What if I told you that there was a medication that made it possible for my grandma to live at home instead of a nursing home? 

And that the same medication allowed my uncle to endure prostate cancer treatments long enough to see his cancer go into remission. And that it helped my mom avoid pneumonia after hip surgery. Or that this medication is the only reason I’m pain-free enough to be able to write this column?

But that’s not all. What if I told you the same medication helps me take care of my cats, as well as the cats at the local animal shelter where I volunteer? 

What if I told you that doctors hated this medication? And that many of them also hate anyone who takes it?.

In an age of opioid-phobia, it seems a lot of people – doctors in particular – have forgotten why opioid pain medications like Norco exist in the first place. And why they are such a miracle drug.

Over the summer, my grandma fractured her foot. After a couple of weeks in the hospital, she was transferred to a rehab facility to start the healing process. In mid-October, she was finally cleared to put some weight on her foot again, and last week she was able to come home. 

But she’s still not fully recovered and every movement still feels like climbing a mountain. In fact, standing up to go from her chair to the commode would still be impossible for her, if not for one very specific medical intervention: a 5mg hydrocodone tablet.

Yes, just one of those pills every six hours makes it possible for her to stand up to use the bathroom, walk to the kitchen, and visit with her new great-grandchild. 

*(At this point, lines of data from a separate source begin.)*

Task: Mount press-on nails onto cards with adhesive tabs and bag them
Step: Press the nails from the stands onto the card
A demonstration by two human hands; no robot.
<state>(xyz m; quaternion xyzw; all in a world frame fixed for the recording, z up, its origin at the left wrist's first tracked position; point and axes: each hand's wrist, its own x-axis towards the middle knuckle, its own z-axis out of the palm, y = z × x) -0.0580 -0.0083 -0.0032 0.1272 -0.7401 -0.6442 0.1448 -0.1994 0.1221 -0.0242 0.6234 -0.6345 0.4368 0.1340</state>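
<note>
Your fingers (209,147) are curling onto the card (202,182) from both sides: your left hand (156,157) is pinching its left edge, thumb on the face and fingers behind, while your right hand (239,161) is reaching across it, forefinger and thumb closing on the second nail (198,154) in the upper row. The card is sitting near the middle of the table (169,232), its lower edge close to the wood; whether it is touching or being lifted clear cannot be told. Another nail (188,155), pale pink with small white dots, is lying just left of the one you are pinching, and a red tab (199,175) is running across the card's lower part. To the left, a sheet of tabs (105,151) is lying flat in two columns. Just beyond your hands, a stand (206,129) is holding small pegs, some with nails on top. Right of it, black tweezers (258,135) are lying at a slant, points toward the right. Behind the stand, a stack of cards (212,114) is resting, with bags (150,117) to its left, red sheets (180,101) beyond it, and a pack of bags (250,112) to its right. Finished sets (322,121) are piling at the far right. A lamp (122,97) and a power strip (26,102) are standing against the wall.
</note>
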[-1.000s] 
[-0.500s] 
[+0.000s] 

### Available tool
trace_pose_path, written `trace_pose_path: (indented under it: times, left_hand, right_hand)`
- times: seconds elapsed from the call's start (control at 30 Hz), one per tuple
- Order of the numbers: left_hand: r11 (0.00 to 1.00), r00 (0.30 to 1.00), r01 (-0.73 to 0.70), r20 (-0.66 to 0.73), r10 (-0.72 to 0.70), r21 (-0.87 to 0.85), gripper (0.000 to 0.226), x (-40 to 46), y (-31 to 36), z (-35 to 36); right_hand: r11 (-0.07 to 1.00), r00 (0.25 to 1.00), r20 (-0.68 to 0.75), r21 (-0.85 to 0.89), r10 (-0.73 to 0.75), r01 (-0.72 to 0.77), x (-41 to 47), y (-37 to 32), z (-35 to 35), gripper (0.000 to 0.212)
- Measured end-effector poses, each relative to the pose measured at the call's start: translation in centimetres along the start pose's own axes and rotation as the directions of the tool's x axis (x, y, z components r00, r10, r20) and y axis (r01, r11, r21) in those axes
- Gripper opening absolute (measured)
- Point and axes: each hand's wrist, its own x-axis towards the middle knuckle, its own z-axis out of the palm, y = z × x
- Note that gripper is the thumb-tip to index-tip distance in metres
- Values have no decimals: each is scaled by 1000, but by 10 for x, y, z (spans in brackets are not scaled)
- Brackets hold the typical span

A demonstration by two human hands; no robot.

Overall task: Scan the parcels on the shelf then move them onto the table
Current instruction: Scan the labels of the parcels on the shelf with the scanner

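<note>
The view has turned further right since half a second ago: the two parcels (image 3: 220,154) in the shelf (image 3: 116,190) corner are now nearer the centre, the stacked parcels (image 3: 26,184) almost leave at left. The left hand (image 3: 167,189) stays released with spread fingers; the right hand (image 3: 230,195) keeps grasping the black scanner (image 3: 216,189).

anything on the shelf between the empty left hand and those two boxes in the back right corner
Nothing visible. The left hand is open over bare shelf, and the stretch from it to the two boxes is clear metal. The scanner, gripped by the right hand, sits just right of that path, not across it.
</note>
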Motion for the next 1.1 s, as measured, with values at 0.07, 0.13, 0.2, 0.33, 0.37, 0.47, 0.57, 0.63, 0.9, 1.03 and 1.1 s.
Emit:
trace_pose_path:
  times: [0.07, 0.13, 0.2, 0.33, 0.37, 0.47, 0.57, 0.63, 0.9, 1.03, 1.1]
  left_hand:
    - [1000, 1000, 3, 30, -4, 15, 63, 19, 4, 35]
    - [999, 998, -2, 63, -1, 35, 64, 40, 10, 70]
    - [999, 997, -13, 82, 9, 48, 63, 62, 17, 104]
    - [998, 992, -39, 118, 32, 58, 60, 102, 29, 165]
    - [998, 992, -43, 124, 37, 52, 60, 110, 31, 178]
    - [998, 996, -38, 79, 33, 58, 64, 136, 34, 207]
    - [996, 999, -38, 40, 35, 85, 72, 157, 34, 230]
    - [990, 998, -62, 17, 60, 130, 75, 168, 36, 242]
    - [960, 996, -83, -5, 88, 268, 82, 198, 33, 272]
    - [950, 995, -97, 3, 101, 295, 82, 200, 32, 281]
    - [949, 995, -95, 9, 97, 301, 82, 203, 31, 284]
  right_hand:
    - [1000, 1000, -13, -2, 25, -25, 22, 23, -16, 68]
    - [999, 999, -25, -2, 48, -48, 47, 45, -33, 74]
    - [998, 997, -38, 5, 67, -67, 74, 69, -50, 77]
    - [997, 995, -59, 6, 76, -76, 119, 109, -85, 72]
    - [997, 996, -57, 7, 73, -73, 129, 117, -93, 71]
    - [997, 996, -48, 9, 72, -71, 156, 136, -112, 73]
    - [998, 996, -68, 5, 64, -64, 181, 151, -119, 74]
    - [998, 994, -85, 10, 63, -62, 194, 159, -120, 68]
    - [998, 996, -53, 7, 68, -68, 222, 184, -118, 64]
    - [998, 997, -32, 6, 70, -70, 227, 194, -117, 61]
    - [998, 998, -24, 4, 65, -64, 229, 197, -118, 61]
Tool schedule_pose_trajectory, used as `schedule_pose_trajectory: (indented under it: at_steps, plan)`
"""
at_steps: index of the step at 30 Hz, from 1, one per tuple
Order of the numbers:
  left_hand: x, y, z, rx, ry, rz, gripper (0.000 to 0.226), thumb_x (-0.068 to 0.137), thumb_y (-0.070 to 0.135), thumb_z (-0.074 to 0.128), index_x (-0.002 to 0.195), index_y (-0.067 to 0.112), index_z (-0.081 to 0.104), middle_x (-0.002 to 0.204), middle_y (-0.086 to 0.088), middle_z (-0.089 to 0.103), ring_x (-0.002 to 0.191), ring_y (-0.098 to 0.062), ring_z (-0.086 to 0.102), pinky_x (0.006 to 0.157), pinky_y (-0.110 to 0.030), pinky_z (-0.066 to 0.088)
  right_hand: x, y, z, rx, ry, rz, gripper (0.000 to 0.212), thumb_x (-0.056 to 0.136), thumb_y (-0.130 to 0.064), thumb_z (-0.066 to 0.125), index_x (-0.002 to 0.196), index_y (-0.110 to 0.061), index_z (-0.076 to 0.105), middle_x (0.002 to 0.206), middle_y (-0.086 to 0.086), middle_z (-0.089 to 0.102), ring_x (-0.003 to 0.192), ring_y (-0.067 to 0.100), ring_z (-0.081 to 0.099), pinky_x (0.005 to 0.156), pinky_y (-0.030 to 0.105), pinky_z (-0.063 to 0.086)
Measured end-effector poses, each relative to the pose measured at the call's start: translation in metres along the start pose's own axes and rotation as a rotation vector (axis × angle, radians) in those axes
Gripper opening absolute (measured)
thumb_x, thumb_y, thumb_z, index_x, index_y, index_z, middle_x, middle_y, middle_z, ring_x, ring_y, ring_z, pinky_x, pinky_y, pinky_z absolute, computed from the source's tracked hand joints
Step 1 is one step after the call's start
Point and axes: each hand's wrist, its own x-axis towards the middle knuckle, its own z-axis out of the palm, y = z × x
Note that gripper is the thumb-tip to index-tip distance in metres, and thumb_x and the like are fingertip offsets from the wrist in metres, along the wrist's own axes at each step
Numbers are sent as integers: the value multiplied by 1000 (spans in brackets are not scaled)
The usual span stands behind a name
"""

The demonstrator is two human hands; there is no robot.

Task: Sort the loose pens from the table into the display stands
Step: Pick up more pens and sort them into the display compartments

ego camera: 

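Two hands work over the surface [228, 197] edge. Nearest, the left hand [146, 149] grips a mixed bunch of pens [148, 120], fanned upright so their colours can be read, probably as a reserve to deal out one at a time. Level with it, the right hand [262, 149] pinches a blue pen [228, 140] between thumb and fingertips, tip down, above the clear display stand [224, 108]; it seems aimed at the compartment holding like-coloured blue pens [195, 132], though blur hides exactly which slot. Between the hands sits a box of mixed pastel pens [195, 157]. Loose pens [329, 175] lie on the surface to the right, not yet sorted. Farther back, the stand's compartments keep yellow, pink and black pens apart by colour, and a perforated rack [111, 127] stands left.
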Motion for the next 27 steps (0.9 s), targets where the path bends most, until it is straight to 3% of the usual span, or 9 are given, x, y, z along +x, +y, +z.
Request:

Too bad her doctors are doing everything possible to refuse to prescribe it for her. Each one keeps pushing her off to a different specialist that they claim should actually be giving them to her.

The entire situation is made all the more frustrating because her chronic health issues mean she’s not allowed to take the pain medication most doctors try to push on patients: ibuprofen. 

Not to mention the fact that – at 82 years old – the main reason that doctors cite for refusing to prescribe opioids to my grandma doesn’t apply. At her age, she’s not likely to suddenly develop compulsive use behavior. And if she did, why would it matter? 

Doctors will sometimes claim that opioids aren’t effective at treating pain long term. But if a patient says they are still effective, then clearly that doesn’t apply.

Here we are in 2024, and we as a civilization have managed to harness the power of the poppy plant to such an extent that we can use it to help elderly patients enjoy their final years at home with loved ones, instead of being stuck in a depressing nursing home. But we refuse to use it. 

I’m tired of having to spend so much time countering people who think opioid pain medications are the root of all of society’s ills. That’s just not the case. Unfortunately, their constant complaints have managed to work the refs, so now we have to waste time begging for the bare minimum in pain treatment. 

In fact, if those same people would just look around a little bit, they would see the truth: opioids help millions of people lead better lives. And, if anything, they should be prescribed more, not less.